* _Goal of the exercise_
What lines in this listing contain the string "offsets"? Report each one by copying it.

* _Source material_
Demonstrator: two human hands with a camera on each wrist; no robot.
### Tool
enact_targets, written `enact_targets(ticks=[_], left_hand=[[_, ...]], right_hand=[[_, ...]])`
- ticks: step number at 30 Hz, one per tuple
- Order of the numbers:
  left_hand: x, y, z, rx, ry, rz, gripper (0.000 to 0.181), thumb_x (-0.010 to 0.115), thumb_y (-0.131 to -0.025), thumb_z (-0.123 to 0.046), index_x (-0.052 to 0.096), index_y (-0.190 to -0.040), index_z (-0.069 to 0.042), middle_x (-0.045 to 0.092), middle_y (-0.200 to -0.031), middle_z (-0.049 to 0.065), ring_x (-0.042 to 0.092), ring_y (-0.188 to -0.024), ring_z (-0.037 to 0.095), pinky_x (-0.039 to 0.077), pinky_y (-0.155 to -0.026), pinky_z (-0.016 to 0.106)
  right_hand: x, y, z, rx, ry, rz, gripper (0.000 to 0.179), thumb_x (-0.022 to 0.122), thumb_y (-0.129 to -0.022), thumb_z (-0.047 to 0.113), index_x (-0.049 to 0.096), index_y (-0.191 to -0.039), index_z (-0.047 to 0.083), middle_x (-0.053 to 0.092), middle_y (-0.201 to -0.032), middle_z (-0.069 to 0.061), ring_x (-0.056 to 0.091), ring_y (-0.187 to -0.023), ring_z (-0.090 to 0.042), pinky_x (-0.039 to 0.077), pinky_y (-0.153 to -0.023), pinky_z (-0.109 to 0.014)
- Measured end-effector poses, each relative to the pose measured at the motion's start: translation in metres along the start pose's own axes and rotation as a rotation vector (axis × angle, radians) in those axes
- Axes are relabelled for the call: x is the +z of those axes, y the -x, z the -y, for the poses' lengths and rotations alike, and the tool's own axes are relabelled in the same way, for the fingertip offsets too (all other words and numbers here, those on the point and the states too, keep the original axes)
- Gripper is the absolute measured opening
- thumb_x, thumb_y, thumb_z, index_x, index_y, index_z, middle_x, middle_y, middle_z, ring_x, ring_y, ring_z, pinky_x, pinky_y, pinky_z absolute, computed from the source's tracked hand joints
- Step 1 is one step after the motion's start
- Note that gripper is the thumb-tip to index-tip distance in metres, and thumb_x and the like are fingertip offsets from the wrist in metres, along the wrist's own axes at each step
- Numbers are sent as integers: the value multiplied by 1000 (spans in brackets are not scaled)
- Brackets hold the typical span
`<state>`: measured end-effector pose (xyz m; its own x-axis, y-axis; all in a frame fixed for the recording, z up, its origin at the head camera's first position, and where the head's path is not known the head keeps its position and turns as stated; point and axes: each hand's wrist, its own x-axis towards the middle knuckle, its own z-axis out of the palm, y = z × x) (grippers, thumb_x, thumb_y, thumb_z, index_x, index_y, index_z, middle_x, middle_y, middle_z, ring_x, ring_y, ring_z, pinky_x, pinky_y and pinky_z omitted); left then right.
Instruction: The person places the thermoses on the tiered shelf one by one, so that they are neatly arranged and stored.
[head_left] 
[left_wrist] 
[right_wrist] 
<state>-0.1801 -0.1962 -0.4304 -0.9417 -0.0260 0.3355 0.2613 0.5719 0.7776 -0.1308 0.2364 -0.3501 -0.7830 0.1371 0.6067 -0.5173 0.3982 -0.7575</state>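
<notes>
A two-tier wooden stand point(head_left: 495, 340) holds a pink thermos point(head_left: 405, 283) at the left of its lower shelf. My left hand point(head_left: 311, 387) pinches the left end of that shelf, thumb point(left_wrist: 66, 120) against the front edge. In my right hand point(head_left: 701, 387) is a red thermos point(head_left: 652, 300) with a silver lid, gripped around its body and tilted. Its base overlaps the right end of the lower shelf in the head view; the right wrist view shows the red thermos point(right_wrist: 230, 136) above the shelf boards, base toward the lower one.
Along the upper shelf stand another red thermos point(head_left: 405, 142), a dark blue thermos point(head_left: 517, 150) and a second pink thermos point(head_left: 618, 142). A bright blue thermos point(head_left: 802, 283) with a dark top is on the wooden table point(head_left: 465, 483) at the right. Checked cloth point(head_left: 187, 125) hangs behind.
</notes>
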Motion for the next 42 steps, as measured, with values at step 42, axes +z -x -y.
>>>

* _Task output_
- Axes are relabelled for the call: x is the +z of those axes, y the -x, z the -y, for the poses' lengths and rotations alike, and the tool's own axes are relabelled in the same way, for the fingertip offsets too (all other words and numbers here, those on the point and the states too, keep the original axes)
- Note that gripper is the thumb-tip to index-tip distance in metres, and thumb_x and the like are fingertip offsets from the wrist in metres, along the wrist's own axes at each step

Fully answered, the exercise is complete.